Suatu malam, aku dan dia, kami terlibat dalam sebuah diskusi yang cukup panjang. Dia yang begitu pragmatis dan saya yang kadang teramat utopis dan romantis berhadapan pada layar ponsel masing-masing. Kami mengetik huruf-huruf yang menjadi bahan perdebatan. Tak ada intonasi di sana, pun emoticon tak mampu mewakili apa yang sebenarnya masing-masing dari kita rasakan. Inilah yang kadang membuat saya jengkel dan kesal karena gaya bicaranya yang sok cuek yang kadang membuat saya naik pitam karena tersinggung, padahal sebenarnya ia tidak pernah bermaksud mengatakan hal yang membuat saya marah.
Menurutnya saya terlalu membesar-besarkan masalah.
Awal perbincangan kami adalah ketakutan-ketakutan saya, ketakutan akan perubahan, ketakutan atas perasaan tidak diterima maupun perasaan bersalah, ketakutan akan masa depan yang masih kelabu, juga ketakutan-ketakutan absurd yang menghinggapi saya.
Lalu pada akhirnya kami sampai pada titik pendekonstruksian perasaan takut tersebut.

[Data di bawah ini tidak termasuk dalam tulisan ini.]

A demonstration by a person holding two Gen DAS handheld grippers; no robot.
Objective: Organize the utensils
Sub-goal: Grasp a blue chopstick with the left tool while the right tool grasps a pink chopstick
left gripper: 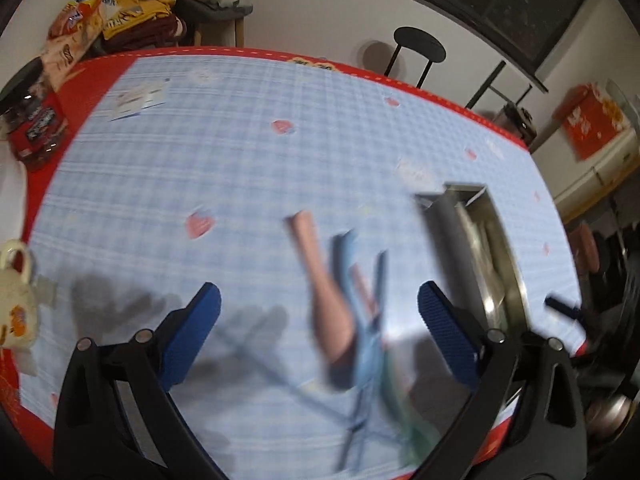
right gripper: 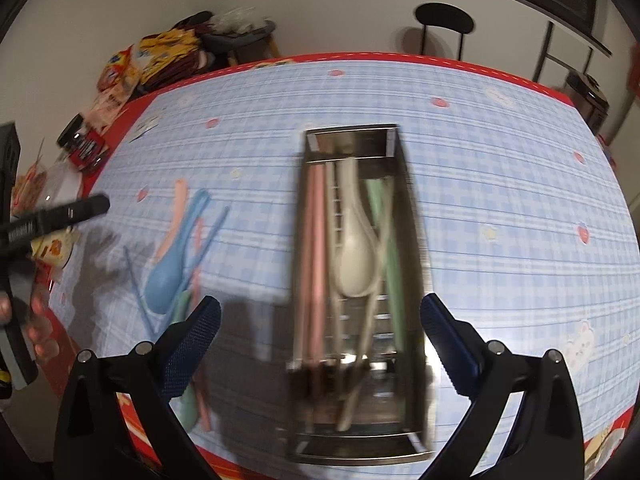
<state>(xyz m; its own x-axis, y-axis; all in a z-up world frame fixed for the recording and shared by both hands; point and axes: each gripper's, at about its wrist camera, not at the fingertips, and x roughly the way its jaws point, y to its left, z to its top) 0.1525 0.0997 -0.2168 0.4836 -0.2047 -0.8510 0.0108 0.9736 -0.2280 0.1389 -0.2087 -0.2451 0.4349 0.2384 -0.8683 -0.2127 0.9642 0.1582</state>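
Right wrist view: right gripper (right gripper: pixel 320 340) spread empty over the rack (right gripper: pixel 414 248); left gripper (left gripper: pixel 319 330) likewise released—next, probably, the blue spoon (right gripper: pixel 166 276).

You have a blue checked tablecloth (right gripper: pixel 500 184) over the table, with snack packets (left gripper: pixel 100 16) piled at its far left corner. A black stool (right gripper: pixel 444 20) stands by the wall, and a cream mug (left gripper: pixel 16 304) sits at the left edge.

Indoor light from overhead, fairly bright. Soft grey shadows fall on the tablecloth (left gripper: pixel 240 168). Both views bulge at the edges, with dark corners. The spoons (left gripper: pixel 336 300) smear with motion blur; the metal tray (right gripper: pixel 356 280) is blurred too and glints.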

Simplenya seperti ini: semua orang takut mati, tapi siapa tahu kita akan menyesali kelahiran kita? Ada beberapa orang yang takut akan perubahan, tapi siapa tahu perubahan akan membuat kita bahagia? Setiap orang takut berbuat salah, tapi siapa tahu kalau dengan meminta maaf kita dapat lebih lega? Pasalnya kita tidak pernah tahu apa yang akan terjadi, ketakutan terbesar yang harus kita lawan adalah perasaan takut itu sendiri.